通訳といっても、英語をしゃべれれば誰でもできるわけではありません。映画という特殊な世界のことをよく知る必要があるから、どうしてもできる人が少ないですね。それに私も、いろいろな人に会いたいし、どんな人か知りたいんです。今まで延べ1000人くらいの素晴らしい映画監督や俳優に会ってきましたが、嫌な思いをしたことがないくらい、みんなとてもいい人たちなんですよ。だから字幕が忙しくなっても、時間をやりくりして通訳を続けました。
-- さまざまな監督や俳優に通訳として指名されています。彼らに接する時にどんなことに気を付けていらっしゃいますか。
監督や俳優だけでなくあらゆる人に、予備知識を持たずに接するようにしています。ロバート・デ・ニーロが来日した時は、気難しい人というイメージがあったから、みんな気を遣って、機嫌を損ねないように身構えていました。でも実際に、ご本人に会ってお話すると、本当に優しい人なんですよ。
-- みんなが持っているイメージとは違う方だったんですね。
相手のことを思い込みで判断せず、自分の目で確かめるのが大切だと感じましたね。それに俳優たちは、スターだと仰ぎ見られるのをとても嫌がるんです。実際に会う時は、「自分はこういう人間です」と、裏表をつくらずにあっけらかんと出して、それ以上にもそれ以下にも見せない、これを徹底しています。

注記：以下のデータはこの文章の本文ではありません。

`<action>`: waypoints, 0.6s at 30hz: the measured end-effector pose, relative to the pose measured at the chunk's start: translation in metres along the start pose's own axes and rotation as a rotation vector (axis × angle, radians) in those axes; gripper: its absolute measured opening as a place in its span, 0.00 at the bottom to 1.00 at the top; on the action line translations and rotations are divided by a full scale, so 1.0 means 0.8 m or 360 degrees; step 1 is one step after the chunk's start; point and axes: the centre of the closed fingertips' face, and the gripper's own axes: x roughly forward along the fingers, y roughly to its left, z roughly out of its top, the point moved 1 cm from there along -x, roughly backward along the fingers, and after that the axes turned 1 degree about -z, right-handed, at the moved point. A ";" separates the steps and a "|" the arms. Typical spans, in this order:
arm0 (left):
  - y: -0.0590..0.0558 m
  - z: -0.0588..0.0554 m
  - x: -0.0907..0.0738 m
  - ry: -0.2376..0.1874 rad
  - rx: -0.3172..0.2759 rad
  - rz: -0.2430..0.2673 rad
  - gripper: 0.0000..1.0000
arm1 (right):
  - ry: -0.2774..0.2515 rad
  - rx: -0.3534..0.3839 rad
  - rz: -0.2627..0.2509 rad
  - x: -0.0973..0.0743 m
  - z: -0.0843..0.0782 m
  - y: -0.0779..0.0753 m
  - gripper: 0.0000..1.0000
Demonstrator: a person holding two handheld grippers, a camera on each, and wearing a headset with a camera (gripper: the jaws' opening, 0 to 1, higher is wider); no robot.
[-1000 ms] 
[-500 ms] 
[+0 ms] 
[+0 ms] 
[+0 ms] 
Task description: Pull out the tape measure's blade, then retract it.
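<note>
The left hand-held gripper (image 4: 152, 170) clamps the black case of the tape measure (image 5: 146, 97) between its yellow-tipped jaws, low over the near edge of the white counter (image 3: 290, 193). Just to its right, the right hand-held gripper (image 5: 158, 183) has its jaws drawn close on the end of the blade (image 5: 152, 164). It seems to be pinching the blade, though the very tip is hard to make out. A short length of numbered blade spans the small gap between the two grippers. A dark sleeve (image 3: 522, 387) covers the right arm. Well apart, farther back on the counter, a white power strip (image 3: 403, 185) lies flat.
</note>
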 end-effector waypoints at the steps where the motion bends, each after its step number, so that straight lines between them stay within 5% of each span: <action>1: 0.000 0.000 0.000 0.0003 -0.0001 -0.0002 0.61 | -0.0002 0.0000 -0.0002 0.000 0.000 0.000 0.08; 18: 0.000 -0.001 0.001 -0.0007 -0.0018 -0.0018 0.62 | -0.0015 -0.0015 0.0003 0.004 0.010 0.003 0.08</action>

-- でも、やはり映画スターがいらっしゃると思うと、丁重にお迎えしなければならないような気がしてしまいますが……。
それはやっぱり、ハリソン・フォードに初めて会ったら、私だって緊張しますよ。でも、10分話をすると、本当に普通の人なんですよ。
-- 本当ですか?
当たり前でしょう、みんな普通の人ですよ。もちろん人間だから、それぞれ人柄は違います。特別な目で見て特別な人だと思うと、相手だって付き合いにくいでしょう。
-- 仕事以外でも、親しくしていらっしゃる方も多いのですか。
何度も会って、気心が合うと感じる人とは、お友達としてお付き合いしますよ。ロバート・デ・ニーロに頼まれて、一家の日本旅行の手配やアテンドを一人でしたこともあります。でもスターだから仲良くしているわけではないし、普通のお友達もたくさんいますけれど、まったく区別しません。みんないいお友達です。
-- お会いになった俳優の皆さんに共通していることはありますか。
みんな、仕事を愛していますね。映画の仕事が三度の飯より好きだという情熱を持って、たゆみなく努力を続けています。映画のクレジットを見ると、何千人もの人が関わって一本の映画が完成しているのがわかるでしょう。監督やスターには、その大所帯を引っ張っていくリーダーシップや人望も問われます。その生き方を見ていると、とても触発されますね。
-- 本当にすごい方々なんですね。
幸いにも、私も好きなことを仕事にできました。自分のやりたいことができるのは、幸せです。
-- これからは字幕翻訳者の方に感謝しながら、俳優の声と映像に集中して、映画を味わいたいと思います。貴重なお話をありがとうございました。